Munch at MidnightGAMBIER, Ohio (April 21, 2011)
Kenyon students hope to satisfy the appetite for late-night dining on campus by launching food-service businesses next school year.
The 2011 Innovation Greenhouse business plan competition, supported by the Burton D. Morgan Foundation, recently delivered a total of $10,000 in start-up grant money to three teams among seven that competed by presenting business models before a panel of judges.
Two of the winners will now compete for a piece of the late-night food pie.
Reilly Brock '12 of Berkeley, California, and Jordan Rhyne '13 of New Albany, Ohio, won the $5,000 top award, and they will unveil the Last Call Food Cart later this year. The business is a moveable feast that will follow the party crowds on weekend nights with a menu of tacos, quesadillas, grilled cheese sandwiches, and pancakes. "We want to be part of the social geography of campus," Brock said. "We want to be so popular that there is a line. We want great food that's quick and easy to prepare. It's fresh. It's hot. It's tasty. It's an untapped market on campus."
The marketplace has another player thanks to an eight-person team from the College Entrepreneurship Club that won a $3,000 award for Nite Bites, a late-night café and delivery service. Autumn Anderson '14 of Erie, Pennsylvania, said Nite Bites hopes to operate most nights from midnight to 4:00 a.m. out of a local kitchen and emphasize food delivery ranging from fruit smoothies to pizza to salad.
A care-package business, P.S .Don't Stress, will start with a $2,000 grant awarded to students Alexandra Patterson '12 of Bowling Green, Kentucky, and Robyn Stype '12 of Columbus, Ohio.
Innovation Greenhouse director Ted Rice said interest is always high in food-service ideas, with the topic "certainly near and dear to student hearts." The late-night ventures can take advantage of high demand and distinctive offerings. "They can both do quite well," Rice said.
Rhyne won a $5,000 award last year to help fund Rhyne Electric Powersports , founded to design, manufacture, and market an electric motorcycle. He sold most of that business to a partner, and went to work on the food cart concept with Brock, who has a passion for food and cooking. They expect to test the cart this summer during conferences and first-year orientation.

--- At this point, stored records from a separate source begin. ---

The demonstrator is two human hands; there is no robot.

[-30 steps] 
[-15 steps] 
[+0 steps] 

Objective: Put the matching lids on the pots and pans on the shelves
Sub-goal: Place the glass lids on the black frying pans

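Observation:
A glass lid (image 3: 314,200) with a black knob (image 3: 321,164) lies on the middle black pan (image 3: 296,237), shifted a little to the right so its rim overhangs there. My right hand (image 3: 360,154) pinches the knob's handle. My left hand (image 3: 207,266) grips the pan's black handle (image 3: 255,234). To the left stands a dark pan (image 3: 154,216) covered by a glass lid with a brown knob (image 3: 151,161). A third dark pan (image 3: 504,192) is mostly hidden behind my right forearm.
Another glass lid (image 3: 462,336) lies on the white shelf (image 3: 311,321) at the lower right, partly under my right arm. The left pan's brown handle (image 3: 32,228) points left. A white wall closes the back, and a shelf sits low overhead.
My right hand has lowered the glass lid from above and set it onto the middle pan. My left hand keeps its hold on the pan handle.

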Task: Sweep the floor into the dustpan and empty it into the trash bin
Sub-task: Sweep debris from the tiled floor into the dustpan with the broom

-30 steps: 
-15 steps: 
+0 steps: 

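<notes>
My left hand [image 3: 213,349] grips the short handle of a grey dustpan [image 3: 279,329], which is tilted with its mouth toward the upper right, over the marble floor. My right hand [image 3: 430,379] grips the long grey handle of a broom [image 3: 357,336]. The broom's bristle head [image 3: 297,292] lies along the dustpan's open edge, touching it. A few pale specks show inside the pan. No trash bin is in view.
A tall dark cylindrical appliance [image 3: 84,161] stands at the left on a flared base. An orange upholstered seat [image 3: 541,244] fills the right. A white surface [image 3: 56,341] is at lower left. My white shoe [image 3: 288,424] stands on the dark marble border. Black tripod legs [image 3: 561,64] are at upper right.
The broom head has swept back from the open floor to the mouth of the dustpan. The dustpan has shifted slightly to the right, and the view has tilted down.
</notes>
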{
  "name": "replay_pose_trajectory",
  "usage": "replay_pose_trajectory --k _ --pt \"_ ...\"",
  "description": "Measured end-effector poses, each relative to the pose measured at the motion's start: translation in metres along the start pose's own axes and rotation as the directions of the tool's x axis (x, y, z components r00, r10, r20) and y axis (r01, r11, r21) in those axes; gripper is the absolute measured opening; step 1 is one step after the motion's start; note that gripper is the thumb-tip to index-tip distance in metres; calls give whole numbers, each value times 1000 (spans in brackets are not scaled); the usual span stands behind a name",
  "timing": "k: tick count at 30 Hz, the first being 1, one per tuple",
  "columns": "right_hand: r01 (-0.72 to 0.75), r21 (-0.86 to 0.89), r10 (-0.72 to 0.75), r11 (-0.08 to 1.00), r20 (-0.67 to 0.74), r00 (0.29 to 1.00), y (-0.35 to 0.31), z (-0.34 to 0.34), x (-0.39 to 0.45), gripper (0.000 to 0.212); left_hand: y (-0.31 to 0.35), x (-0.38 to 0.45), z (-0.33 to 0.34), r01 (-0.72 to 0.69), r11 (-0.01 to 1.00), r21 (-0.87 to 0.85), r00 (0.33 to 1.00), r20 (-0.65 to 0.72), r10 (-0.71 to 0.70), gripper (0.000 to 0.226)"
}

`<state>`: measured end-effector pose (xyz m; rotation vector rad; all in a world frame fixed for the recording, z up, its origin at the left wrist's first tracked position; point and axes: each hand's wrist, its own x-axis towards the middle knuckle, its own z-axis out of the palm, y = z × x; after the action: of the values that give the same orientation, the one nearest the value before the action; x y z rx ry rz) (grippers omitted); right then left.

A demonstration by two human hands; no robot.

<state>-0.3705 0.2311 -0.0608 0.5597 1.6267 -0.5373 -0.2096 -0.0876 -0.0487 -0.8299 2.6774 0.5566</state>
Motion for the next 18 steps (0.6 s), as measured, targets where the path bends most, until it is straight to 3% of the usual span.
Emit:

"We have the great fortune to be at Kenyon College with so many people encouraging us and great friends and professors cheering us on," Brock said. "This is a campus with a lot of intelligent people ... with good ideas. What it takes to run a business is to stop and think about the logistics and anticipate the snags ahead of time. We put a lot of time into it. Jordan and I are really excited."
Competition judges included Ann Pickens '85, senior vice president, Bright Horizons Family Solutions; retired trademark-law attorney Thomas Hoffman '62; and Michael Hawk, founder of ECR Internet Services and RevLocal.com, an online marketing service.
Innovation Greenhouse was created in 2008 with financial support from the Burton D. Morgan Foundation, which is based in Hudson, Ohio, and fosters the entrepreneurial spirit.